Kidney transplantation remains the most effective and durable treatment for patients with ESRD. However, whereas graft and patient survival rates have improved over the last 2–3 decades, up to 50% of kidney grafts will be lost by 10 years.1 Although the causes of graft (and patient) loss are often complex and multifactorial, it has been increasingly recognized that antibody-mediated (humoral) immune responses play an important role in kidney transplant failures.2–4 Antibody-mediated allograft injury represents a continuum of damage, ranging from hyper-acute rejection to acute antibody-mediated rejection (AMR) to chronic antibody-mediated rejection (cAMR). These manifestations can develop in patients with preexisting donor-specific antibody (DSA) or in patients who develop de novo DSA, and the antibody-mediated damage adversely affects allograft survival.5–7
Importantly, the development of de novo DSA has been found to be associated with factors or events that perturb the homeostasis (usually under pharmacologic immunosuppression directed predominantly against T cells) of the innate and adaptive immune systems, such as the intentional withdrawal of immunosuppressive agents or nonadherence to medical therapy.4 It is likely that this state of under-immunosuppression allows the maturation or activation of memory T and B cells that provide the “help” needed for DSA production by antibody-secreting cells.

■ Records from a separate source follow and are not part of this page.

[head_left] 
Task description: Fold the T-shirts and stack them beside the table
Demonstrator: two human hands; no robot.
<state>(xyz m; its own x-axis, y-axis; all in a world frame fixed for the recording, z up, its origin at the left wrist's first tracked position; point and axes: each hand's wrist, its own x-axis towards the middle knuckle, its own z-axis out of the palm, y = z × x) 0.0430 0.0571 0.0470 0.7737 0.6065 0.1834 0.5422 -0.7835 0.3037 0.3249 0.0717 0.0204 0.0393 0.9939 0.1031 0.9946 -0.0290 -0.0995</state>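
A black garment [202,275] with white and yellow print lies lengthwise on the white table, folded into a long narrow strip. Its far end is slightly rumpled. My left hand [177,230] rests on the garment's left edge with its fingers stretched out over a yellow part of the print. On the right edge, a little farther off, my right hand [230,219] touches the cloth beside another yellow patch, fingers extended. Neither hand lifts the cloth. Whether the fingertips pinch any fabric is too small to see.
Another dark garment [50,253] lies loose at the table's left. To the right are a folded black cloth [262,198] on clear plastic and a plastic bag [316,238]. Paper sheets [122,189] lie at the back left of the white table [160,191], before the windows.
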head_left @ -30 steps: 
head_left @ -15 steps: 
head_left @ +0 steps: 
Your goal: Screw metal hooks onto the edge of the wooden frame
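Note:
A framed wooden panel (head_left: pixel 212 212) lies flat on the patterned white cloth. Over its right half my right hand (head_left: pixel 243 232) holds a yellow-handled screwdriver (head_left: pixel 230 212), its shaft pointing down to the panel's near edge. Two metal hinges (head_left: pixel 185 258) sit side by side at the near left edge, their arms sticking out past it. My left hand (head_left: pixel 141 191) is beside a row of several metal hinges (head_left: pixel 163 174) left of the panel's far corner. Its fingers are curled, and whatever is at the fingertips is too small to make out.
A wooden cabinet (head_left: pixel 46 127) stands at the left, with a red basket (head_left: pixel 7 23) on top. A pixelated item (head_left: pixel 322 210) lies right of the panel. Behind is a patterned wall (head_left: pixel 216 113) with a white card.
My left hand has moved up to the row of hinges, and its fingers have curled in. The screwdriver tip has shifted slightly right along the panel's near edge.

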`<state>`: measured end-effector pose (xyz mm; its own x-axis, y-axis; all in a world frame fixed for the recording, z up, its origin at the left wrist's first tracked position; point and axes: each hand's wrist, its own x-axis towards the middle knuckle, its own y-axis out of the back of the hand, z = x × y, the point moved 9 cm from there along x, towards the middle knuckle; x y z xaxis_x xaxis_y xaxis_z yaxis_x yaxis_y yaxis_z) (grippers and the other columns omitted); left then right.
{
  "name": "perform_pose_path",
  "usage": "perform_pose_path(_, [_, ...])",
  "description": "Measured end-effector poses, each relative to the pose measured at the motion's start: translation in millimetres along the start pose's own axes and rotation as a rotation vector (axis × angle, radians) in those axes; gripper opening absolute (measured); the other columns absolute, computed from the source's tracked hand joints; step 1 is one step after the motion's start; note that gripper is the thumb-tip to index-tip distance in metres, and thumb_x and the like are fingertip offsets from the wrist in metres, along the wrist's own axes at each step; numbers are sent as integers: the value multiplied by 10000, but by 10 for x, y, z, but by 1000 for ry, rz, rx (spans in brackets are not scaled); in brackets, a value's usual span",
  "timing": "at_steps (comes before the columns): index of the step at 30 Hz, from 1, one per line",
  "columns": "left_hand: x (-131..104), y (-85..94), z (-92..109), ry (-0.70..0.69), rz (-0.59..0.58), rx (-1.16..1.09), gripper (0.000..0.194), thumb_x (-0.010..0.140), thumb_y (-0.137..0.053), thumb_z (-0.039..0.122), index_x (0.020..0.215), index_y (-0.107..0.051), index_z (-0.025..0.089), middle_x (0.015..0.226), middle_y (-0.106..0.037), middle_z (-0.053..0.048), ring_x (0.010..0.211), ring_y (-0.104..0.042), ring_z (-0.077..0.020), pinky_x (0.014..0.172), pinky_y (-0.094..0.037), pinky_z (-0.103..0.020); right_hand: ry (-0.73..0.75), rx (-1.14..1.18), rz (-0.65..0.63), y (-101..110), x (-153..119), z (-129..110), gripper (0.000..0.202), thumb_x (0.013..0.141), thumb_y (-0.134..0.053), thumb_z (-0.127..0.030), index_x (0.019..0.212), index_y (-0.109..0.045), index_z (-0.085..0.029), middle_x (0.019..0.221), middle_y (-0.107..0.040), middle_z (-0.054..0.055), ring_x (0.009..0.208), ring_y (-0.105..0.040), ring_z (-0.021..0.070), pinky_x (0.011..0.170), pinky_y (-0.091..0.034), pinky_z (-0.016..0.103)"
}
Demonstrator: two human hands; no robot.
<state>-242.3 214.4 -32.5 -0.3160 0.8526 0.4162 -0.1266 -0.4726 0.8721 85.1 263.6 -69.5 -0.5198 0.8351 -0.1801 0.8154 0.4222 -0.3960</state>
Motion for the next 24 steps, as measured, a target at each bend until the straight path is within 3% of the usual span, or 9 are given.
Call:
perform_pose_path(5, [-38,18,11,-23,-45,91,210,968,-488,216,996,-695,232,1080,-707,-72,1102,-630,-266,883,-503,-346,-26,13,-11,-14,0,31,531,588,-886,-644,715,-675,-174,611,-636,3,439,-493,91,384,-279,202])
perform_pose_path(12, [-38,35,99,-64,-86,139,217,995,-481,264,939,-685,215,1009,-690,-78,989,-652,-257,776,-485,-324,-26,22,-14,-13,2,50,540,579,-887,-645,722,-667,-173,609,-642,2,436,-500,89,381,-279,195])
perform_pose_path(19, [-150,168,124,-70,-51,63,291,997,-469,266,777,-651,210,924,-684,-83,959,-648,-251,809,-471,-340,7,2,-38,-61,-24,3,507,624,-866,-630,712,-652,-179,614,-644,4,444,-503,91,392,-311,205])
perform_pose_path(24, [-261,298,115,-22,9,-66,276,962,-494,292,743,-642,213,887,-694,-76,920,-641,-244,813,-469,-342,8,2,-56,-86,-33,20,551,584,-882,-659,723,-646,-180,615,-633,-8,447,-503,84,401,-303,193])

As stated above, the development of AMR or cAMR portends a poor prognosis. Unfortunately, the existing therapies aimed at preventing antibody-mediated damage are only partially or transiently effective. Physical removal of circulating DSA with plasma exchange temporarily removes the offending antibodies but does not decrease antibody production. Treatment with the terminal complement inhibitor eculizumab does ameliorate complement-mediated damage in the acute setting but does not appear to prevent the development of chronic injury presenting as transplant glomerulopathy.8 A pressing clinical need in this area is the development of immunomodulatory agents that selectively target DSA-secreting cells or the mechanisms responsible for their generation and long-term survival. Importantly, currently available therapies directed against antibody-secreting B cells and plasma cells, such as the anti-CD20 mAB rituximab and the proteasome inhibitor bortezomib, have not been consistently shown to reduce circulating DSA levels and antibody-mediated graft injury.9 A requirement for further progress toward identifying effective strategies is the development of animal-model systems that allow investigators to accurately dissect the complex in vivo immunologic mechanisms underlying the generation of de novo DSA.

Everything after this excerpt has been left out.